The majority of the drivers who work for cab aggregators in the city hail from neighboring districts of Karnataka. These drivers work continuously 24 to 48-hour shifts without getting any proper sleep or have any food. To keep themselves awake for such long hours, they tend to smoke or even consume alcohol. Such intoxication methods do help them pull through their shift but takes a toll on their bodies.

These young cab drivers take loans from banks to purchase vehicles, which has to be paid back in monthly installments. Since they get paid an incentive on the number of trips they do in a day, these cabbies tend to push their body limit to earn extra money to repay their loans.

“We are seeing an increase in the number of patients suffering from heart attacks who come to Jayadewa for treatment,” said Dr. Rahul Patil, a cardiologist at the Jayadewa Institute.  Patil heads the project Premature Coronary Artery Disease (PCAD) launched in September 2017.

The main focus of this project is to understand why more and more young Indians are getting heart attacks, and what measures can be taken to prevent this. This study is focusing only on the patients who are in the age group of 16 to 40 years old.

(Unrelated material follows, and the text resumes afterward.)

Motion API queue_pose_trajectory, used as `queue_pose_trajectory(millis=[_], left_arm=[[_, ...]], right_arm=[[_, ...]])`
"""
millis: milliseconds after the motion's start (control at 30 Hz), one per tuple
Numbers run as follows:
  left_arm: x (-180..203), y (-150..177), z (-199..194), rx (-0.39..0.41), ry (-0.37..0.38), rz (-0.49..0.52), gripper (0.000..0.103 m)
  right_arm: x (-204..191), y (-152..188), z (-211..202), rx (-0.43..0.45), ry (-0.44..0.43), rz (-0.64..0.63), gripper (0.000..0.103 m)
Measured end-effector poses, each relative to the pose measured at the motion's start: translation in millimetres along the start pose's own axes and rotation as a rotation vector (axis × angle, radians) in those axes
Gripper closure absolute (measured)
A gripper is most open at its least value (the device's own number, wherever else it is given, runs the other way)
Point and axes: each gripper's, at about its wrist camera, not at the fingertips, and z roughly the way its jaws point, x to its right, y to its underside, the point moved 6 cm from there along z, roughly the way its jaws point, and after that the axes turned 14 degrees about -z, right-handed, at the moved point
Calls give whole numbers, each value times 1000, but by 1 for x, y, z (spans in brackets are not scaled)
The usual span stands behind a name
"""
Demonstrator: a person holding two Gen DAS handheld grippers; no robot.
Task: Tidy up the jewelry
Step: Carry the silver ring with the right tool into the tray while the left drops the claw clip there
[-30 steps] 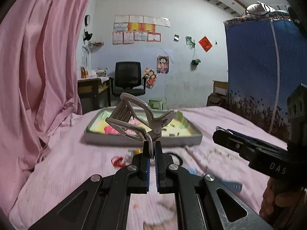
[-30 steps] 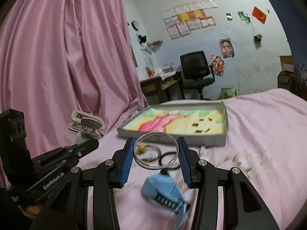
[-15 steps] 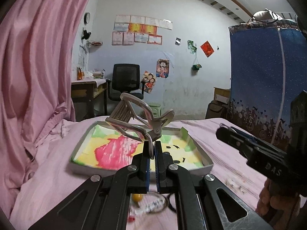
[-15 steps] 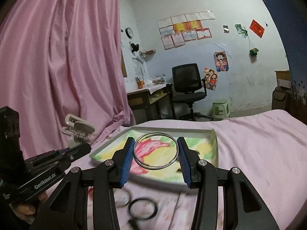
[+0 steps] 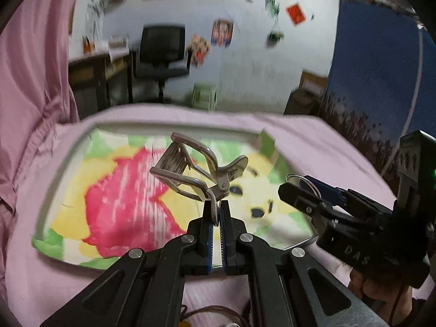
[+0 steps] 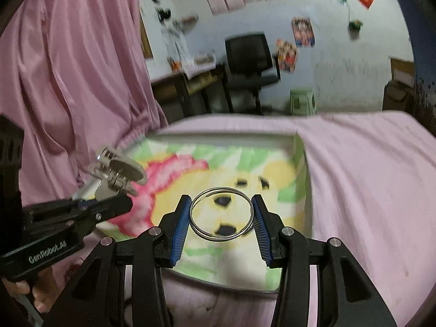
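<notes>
Silver clip: a metal hair clip point(image 5: 199, 169) stands tilted above the left gripper point(image 5: 215, 218), pinched by its tail end between the two blue pads, which are nearly together.
Ring: a thin silver ring point(image 6: 221, 214) sits flat between the right gripper point(image 6: 221, 227) fingers, touching both blue pads; the jaws are spread only as wide as the ring.
Tray: a shallow tray point(image 6: 226, 137) with a pink, yellow and green picture lining lies on the pink bedsheet point(image 6: 368, 179), below both tools.
Position: clip and ring both hang over the tray's inside, apart from each other.
Background: pink curtain point(image 6: 68, 62), black office chair point(image 6: 250, 60); blurred.
</notes>
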Motion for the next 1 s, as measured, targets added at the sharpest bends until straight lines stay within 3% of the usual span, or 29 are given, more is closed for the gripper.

“Twenty five percent of patients who have been studied and treated under the PCAD program are cab drivers,” said Patil. “They are exposed to a lot of stress and they lead a very bad lifestyle, which often results in strokes. We are also studying if long exposure to pollution can trigger a stroke in the case of cab drivers”.

“I work 24-hour shifts and take rest for 8 hours, and then resume my shift. I have to pay 30,000 rupees to the bank every month as part of the loan repayment for my car. To earn more money, I try to do as many as trips possible,” said Kiran, a 22-year-old cabbie with Ola.

India’s Motor Vehicles Workers Act of 1961 sets a limit of 8 hours a day and 48 hours a week for professional drivers, but this law does not apply to Ola and Uber drivers, as they are not employees of the companies, but independent contractors.

“Cab aggregating companies won’t make a profit if they follow the rules religiously. Most of the cab drivers who work for private services are independent cab owners. India’s Motor Vehicles Workers Act does not apply to contractors.

There should be new laws that can be applied to independent cab contractors working for cab aggregator firms. Driver fatigue and overwork put both the customer and the driver’s life in jeopardy,” said Prof. M.N. Sreehari, traffic expert and CEO of Consortia of Infrastructure Engineers.


2 thoughts on “Young Cabbies at an Increased Risk of Heart Attacks in Bengaluru.

  1. Interesting analysis. So apart from increased traffic congestion and pollution caused in cities, cab aggregator services are now turning into health hazard for the very people who build their brand on the road. When public transport services have stipulated working hours and safety measures, cab aggregators are shying away from their responsibility both towards their drivers and customers.